The "+70 pause": hypothesis of a translational control of membrane protein assembly.

Sequences of 66 genes encoding bacterial or yeast membrane proteins have been examined for the respective positioning of putative transmembrane domains and translational pauses. The latter were operationally defined as clusters of at least 17 non-preferred codons along the mRNA. The putative transmembrane domains were defined as stretches of at least 17 hydrophobic amino acids in the encoded protein. For yeast non-mitochondrial membrane proteins, it was observed that clusters of non-preferred codons occur more frequently about 56 to 75 codons after a hydrophobic stretch in the encoded protein. About 40 amino acid residues are required to span the large ribosomal subunit.
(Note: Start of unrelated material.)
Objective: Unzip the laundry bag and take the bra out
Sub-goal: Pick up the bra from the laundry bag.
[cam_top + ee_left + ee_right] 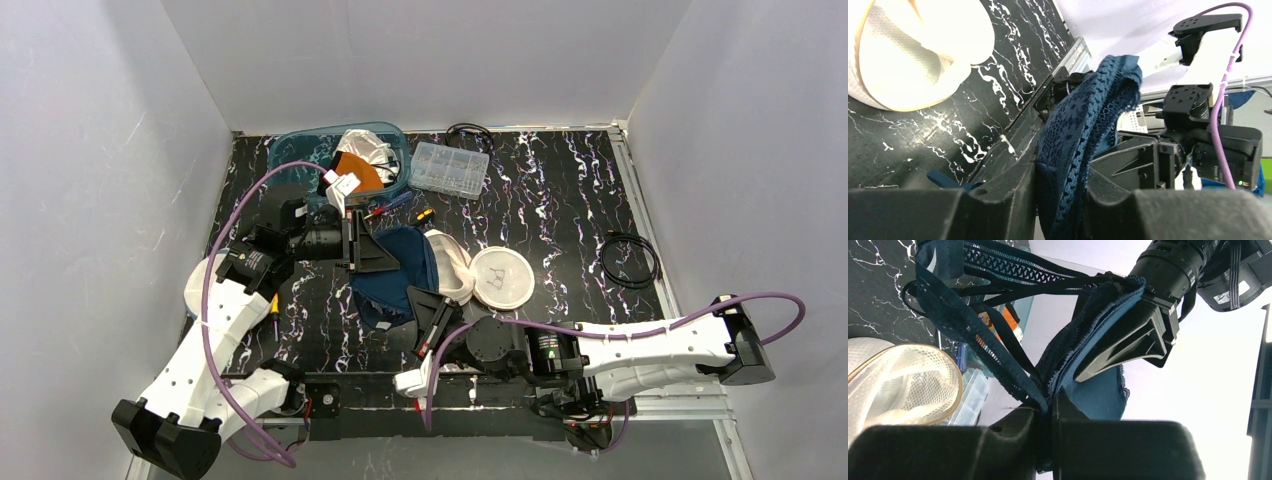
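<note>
The dark blue lace bra [395,275] hangs lifted between both grippers, just left of the white mesh laundry bag [452,265] with its tan rim. The bag's round white part [503,277] lies flat beside it. My left gripper [358,243] is shut on the bra's upper edge; in the left wrist view the lace [1088,110] runs up from between its fingers [1063,185]. My right gripper [432,318] is shut on the bra's lower edge [1098,385], with straps [973,340] trailing away from its jaws [1050,410]. The bag [893,385] [903,60] lies apart from the bra.
A teal bin [300,150] with cloth and an orange item stands at the back. A clear parts box [450,168] sits beside it. Pens [400,205] lie in front of the bin. A coiled black cable [630,262] lies at the right, a yellow-handled tool [274,305] near the left arm.
</note>
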### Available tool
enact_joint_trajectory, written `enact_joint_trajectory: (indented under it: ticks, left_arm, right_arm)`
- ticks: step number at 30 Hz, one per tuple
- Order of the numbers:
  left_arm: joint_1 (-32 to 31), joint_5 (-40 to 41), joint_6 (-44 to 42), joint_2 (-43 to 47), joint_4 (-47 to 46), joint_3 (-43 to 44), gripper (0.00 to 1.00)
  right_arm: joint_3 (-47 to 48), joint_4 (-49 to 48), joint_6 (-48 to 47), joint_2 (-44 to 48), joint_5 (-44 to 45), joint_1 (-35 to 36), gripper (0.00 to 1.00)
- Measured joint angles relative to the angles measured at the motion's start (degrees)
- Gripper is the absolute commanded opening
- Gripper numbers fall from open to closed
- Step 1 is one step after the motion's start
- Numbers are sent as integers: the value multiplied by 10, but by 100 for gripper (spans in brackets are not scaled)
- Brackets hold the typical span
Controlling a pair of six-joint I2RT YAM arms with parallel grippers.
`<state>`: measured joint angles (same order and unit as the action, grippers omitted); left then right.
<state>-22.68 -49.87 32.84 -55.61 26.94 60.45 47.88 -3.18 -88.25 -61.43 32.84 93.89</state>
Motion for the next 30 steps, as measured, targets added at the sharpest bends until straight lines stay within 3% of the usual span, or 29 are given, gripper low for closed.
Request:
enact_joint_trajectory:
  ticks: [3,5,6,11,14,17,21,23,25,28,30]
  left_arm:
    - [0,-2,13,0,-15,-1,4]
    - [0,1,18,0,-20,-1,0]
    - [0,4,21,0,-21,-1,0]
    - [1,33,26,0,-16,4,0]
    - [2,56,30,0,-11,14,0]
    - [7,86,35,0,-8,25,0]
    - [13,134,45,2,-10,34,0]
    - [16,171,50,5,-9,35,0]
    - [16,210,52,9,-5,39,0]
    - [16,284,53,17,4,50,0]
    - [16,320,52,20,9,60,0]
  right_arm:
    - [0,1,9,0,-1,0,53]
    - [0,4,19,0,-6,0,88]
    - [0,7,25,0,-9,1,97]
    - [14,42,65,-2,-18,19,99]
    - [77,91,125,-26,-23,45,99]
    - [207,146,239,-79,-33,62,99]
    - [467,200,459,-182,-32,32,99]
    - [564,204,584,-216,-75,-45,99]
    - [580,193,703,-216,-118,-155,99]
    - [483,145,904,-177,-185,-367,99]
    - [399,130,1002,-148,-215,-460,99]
Such clusters were thus predicted to cause a severe slow-down in peptide elongation, just when the hydrophobic stretch fully protrudes from the ribosome. This transient slow-down of the ribosome pace has consequently been named the "+70 pause". This pause was not observed for mitochondrial or bacterial membrane proteins, which are thought to insert post-translationally in their respective membranes. Because insertion of yeast proteins in the endoplasmic reticulum membrane is generally cotranslational instead, it is possible that the "+70 pause" reflects the coupling of translation, targeting, insertion and folding in this case. The pause may, for instance, give time for productive interaction of the newly synthesized hydrophobic domain with the proper targeting/insertion machineries. Thus, it would favor entrance of the stalled protein domain into the proper pathway.